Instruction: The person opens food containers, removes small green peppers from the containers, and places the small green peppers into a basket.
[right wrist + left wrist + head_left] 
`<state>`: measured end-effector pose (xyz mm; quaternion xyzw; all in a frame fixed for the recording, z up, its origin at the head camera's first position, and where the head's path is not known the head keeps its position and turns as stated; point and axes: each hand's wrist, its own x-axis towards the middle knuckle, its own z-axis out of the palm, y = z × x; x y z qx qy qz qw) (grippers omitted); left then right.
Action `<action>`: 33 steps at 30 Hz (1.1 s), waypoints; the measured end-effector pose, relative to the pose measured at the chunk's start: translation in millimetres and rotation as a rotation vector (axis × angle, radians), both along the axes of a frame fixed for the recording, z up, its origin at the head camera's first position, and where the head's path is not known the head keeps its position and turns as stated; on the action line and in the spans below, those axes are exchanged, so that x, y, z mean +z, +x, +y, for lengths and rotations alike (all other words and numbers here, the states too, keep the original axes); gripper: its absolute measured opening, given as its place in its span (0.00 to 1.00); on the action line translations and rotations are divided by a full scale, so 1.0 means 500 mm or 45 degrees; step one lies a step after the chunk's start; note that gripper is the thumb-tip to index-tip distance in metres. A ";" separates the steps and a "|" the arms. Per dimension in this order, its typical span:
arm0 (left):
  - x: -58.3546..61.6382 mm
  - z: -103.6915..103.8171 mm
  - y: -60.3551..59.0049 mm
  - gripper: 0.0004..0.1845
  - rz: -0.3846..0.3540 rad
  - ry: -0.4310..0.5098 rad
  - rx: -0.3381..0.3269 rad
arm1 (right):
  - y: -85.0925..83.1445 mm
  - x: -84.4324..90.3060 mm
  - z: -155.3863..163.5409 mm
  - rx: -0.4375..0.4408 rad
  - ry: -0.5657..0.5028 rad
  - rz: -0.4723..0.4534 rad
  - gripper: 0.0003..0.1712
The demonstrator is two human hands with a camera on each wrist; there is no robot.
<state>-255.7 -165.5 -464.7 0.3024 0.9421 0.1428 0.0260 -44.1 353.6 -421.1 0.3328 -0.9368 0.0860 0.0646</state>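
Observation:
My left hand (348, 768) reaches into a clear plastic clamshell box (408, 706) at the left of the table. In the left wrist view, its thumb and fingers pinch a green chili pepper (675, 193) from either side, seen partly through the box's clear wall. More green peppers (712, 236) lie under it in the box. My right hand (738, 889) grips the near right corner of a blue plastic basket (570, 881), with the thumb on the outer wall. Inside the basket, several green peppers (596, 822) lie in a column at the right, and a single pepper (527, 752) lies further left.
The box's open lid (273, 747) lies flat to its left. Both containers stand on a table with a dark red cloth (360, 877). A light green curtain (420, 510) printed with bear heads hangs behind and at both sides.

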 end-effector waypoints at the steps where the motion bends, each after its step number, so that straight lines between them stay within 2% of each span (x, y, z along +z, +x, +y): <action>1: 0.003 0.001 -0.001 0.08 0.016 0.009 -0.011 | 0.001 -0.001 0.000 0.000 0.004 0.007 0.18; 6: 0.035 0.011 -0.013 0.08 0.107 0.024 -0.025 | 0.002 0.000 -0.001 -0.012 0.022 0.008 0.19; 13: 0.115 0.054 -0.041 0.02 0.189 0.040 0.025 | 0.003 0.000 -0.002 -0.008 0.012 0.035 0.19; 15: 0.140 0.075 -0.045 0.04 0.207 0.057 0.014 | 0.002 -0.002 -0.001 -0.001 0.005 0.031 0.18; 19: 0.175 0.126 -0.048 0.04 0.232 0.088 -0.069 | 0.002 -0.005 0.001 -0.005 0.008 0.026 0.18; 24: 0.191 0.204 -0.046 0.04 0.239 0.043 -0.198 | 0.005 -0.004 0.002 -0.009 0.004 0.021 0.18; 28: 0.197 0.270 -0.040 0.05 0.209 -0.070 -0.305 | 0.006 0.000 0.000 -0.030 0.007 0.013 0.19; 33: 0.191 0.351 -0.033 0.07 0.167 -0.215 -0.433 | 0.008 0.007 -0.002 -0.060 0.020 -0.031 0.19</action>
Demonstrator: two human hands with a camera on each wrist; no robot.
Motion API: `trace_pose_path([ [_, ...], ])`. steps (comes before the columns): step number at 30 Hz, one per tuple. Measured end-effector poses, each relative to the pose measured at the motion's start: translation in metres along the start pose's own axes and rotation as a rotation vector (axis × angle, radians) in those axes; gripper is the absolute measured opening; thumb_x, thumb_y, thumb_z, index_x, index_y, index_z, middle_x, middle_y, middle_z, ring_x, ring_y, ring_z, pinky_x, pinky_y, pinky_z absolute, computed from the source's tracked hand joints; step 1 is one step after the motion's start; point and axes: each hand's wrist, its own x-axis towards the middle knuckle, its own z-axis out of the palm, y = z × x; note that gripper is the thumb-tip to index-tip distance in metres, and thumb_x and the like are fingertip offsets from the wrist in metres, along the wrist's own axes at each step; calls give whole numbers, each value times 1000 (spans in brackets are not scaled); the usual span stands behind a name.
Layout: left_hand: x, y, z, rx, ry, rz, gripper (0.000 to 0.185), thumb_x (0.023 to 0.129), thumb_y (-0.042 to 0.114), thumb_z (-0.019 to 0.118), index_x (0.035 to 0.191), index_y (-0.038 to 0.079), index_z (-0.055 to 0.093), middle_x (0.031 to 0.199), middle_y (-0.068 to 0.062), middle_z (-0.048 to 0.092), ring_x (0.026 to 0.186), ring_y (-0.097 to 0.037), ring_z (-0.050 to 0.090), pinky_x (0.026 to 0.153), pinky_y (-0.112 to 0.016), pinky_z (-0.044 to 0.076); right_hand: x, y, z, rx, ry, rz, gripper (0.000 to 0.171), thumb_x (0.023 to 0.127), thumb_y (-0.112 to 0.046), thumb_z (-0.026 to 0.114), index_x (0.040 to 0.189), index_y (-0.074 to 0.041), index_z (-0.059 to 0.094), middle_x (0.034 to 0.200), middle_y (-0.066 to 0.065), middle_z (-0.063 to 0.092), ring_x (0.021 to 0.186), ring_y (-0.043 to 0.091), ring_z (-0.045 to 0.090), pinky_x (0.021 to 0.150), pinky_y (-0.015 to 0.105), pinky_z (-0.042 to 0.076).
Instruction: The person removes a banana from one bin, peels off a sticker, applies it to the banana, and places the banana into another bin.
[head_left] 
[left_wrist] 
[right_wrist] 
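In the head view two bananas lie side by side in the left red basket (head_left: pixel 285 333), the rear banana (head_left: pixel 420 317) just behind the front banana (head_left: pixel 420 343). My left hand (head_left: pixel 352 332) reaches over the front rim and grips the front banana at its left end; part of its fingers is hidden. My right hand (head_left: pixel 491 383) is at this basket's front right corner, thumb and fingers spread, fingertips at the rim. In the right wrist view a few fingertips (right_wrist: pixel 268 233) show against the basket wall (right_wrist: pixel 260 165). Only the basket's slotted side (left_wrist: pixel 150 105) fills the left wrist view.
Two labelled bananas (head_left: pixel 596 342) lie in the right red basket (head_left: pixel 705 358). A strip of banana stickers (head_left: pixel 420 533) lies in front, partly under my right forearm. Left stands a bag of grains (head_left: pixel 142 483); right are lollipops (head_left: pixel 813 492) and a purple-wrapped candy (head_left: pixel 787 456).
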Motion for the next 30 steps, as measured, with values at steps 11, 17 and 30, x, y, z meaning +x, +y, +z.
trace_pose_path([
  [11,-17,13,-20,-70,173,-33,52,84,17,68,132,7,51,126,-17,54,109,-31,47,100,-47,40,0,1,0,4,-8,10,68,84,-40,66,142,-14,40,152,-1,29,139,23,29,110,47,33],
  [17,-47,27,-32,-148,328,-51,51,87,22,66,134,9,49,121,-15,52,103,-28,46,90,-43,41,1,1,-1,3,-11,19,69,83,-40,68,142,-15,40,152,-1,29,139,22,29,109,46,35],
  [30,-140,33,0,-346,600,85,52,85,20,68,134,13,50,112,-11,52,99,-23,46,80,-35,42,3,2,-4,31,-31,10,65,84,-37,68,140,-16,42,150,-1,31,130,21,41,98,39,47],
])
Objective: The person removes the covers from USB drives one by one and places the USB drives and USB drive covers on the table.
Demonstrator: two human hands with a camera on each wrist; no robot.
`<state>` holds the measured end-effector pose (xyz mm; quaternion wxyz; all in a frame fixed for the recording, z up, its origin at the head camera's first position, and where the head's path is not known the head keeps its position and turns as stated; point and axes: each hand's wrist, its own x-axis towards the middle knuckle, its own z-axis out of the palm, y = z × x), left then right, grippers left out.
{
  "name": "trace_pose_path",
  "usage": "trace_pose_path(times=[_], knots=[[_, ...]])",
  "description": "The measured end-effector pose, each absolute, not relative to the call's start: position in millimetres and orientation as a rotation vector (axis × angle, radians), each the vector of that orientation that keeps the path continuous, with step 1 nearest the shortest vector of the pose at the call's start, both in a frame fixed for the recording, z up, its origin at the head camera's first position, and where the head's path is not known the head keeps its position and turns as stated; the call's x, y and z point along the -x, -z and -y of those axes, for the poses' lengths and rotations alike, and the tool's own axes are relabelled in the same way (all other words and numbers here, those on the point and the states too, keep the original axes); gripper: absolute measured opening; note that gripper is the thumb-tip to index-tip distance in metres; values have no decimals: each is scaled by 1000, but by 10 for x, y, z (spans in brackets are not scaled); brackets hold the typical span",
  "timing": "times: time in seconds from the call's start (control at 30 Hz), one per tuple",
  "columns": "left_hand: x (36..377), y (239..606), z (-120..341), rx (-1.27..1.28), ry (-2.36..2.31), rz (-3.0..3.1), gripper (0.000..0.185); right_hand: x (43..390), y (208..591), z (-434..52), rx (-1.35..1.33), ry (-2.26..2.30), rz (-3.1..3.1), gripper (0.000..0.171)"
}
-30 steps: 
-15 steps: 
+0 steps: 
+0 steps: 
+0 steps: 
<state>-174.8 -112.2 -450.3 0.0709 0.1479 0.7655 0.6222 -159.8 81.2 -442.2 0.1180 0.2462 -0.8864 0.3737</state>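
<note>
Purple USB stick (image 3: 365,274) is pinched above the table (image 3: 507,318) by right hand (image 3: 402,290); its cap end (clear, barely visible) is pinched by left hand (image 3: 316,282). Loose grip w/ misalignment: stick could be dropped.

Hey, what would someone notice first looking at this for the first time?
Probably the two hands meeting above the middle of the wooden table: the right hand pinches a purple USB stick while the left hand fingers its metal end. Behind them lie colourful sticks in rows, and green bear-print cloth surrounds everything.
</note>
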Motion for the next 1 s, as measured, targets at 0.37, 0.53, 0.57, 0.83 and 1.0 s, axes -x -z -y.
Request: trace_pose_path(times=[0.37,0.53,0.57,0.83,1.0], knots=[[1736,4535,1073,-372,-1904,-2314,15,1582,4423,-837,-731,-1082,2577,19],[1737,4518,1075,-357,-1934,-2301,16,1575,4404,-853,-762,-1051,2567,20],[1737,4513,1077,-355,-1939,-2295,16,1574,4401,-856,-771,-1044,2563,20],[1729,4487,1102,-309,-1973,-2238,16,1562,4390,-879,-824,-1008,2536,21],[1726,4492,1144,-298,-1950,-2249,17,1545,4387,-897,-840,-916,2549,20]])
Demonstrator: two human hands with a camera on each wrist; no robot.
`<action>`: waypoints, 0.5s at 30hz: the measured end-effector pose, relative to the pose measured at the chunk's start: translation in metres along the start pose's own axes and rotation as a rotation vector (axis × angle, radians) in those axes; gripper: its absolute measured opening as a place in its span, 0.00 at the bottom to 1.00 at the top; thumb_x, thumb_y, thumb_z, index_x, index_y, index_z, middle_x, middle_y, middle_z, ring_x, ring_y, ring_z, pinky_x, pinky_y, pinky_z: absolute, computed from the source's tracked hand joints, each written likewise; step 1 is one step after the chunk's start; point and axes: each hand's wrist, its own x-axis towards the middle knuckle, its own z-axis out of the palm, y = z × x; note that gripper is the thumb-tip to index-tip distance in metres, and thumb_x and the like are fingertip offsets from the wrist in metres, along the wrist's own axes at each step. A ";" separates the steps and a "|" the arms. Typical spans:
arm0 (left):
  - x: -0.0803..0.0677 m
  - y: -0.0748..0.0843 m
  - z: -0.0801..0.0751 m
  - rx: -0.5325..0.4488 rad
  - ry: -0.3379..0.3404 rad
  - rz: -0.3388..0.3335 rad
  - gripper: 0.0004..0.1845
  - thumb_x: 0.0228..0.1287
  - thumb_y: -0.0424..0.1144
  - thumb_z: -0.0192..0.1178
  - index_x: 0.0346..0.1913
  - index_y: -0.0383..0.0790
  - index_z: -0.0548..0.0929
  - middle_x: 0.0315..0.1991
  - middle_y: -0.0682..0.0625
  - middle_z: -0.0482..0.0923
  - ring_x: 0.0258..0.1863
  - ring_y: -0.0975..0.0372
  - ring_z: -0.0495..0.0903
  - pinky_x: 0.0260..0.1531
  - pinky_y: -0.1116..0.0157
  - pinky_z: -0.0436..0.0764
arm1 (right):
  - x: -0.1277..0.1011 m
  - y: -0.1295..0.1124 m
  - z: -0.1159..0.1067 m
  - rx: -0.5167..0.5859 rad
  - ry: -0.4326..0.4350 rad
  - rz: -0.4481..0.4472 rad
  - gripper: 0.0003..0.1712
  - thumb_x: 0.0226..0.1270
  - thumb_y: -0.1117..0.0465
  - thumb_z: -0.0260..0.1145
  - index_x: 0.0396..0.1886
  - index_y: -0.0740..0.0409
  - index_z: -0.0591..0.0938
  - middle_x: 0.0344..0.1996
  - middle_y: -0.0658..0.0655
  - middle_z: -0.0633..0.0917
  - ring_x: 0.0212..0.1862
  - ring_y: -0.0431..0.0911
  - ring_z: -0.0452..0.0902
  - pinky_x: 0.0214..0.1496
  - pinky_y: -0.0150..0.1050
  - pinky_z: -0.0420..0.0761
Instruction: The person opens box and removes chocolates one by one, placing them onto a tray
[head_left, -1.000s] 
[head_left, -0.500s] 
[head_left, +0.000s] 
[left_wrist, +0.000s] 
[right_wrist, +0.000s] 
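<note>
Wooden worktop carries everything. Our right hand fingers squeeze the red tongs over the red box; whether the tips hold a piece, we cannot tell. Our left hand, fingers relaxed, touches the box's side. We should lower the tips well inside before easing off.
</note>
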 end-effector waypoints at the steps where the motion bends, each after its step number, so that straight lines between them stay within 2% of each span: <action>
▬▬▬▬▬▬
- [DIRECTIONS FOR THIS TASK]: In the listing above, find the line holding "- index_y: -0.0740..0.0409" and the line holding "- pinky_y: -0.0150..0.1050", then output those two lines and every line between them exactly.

- [OUTPUT FOR THIS EXERCISE]:
  - index_y: -0.0740..0.0409
  - index_z: -0.0591..0.0938
  - middle_x: 0.0344..0.1996
  - middle_y: -0.0658..0.0655
  - middle_z: -0.0633..0.0917
  - ring_x: 0.0212..0.1862
  - ring_y: -0.0431..0.0911
  - ring_z: -0.0452..0.0902
  - pinky_x: 0.0214..0.1496
  - pinky_y: -0.0150..0.1050

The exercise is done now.